■ DIRECTIONS FOR THIS TASK
Look through the listing underneath for "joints", and copy every line that has it.

■ INFORMATION SHOWN
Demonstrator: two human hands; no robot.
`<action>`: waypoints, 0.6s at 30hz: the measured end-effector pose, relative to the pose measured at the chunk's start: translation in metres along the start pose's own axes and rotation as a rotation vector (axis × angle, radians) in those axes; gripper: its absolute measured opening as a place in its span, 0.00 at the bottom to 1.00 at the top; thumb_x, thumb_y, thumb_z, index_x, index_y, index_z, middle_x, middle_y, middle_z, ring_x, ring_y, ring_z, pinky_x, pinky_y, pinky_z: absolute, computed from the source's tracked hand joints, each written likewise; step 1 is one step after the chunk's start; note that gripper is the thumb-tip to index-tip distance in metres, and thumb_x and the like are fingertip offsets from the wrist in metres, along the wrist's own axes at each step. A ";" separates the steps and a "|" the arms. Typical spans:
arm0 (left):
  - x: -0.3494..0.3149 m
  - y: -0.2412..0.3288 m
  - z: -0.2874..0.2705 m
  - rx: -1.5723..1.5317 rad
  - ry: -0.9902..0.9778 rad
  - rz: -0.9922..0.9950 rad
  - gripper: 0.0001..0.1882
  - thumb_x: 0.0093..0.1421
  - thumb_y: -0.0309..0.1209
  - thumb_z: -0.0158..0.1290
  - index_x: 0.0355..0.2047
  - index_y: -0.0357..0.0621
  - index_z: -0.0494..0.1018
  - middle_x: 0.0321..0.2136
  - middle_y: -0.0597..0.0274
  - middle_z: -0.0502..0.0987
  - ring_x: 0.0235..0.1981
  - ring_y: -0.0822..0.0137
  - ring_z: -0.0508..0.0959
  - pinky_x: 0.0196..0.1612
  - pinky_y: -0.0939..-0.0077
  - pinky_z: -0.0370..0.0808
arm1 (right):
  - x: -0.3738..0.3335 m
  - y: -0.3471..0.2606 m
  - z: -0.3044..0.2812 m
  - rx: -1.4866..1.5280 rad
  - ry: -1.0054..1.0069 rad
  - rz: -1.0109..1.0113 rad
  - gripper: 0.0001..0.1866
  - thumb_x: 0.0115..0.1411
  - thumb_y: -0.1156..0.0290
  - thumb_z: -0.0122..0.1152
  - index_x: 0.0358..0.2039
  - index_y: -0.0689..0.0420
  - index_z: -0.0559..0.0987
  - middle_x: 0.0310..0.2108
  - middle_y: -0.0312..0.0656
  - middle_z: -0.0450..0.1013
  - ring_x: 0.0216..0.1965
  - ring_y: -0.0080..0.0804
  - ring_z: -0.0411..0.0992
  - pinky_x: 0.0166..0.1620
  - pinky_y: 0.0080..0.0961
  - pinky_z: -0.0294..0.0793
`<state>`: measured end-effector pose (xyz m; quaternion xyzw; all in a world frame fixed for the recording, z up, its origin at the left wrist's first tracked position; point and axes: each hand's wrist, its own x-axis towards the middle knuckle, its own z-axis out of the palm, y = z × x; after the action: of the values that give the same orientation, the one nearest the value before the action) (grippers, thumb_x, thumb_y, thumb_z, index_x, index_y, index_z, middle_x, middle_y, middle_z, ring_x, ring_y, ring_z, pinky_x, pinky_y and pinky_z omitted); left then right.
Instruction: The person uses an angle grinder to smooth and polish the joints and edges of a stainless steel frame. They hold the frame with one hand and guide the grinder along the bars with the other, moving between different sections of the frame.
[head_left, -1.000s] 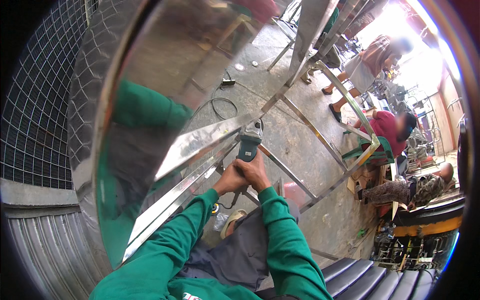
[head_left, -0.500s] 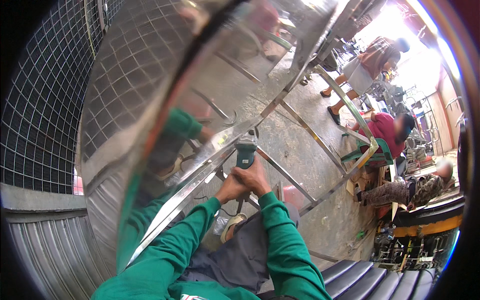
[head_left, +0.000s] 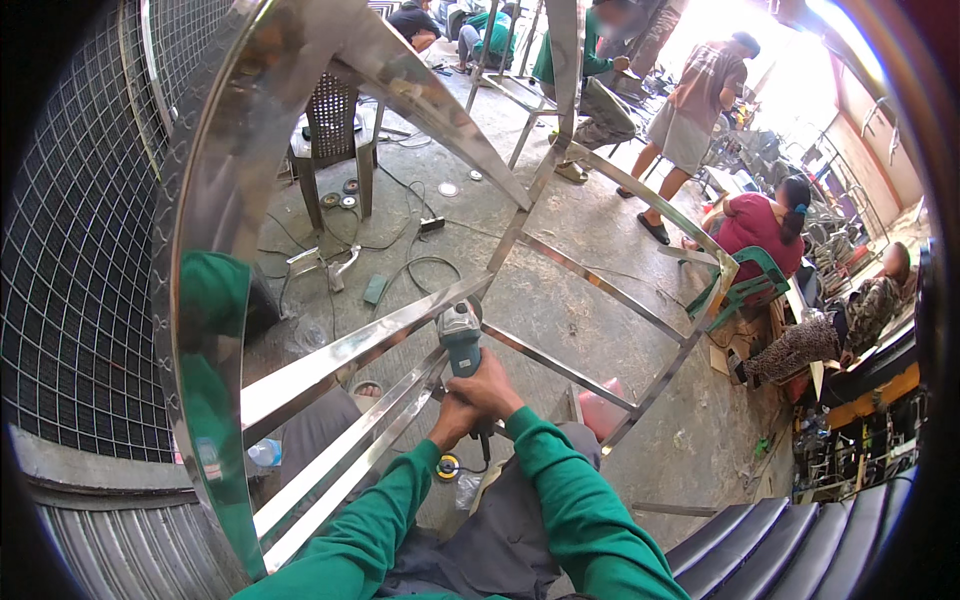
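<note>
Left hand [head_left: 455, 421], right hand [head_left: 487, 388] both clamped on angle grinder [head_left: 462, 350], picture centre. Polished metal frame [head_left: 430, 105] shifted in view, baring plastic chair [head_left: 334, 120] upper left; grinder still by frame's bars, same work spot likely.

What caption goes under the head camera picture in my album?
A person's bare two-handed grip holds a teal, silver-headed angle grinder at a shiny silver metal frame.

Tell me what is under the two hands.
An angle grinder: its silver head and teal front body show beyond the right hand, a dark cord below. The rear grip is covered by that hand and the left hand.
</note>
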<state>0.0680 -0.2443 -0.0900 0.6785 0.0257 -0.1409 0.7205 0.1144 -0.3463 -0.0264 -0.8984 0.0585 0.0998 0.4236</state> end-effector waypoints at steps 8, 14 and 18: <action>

■ RESULT FOR THIS TASK
`<action>`: waypoints, 0.6s at 30hz: the measured end-effector pose, relative to the pose measured at the chunk's start: translation in metres along the start pose's own axes and rotation as a rotation vector (axis × angle, radians) in those axes; gripper: its absolute measured opening as a place in its span, 0.00 at the bottom to 1.00 at the top; thumb_x, thumb_y, thumb_z, index_x, index_y, index_z, middle_x, middle_y, middle_z, ring_x, ring_y, ring_z, pinky_x, pinky_y, pinky_z: absolute, computed from the source's tracked hand joints, each written likewise; step 1 is one step after the chunk's start; note that gripper is the thumb-tip to index-tip distance in metres, and thumb_x and the like are fingertip offsets from the wrist in metres, along the wrist's own axes at each step. A ";" separates the steps and a "|" the arms. Typical spans:
Instruction: The person uses an angle grinder to smooth and polish the joints and edges of a stainless steel frame. They hold the frame with one hand and guide the grinder along the bars with the other, moving between different sections of the frame.

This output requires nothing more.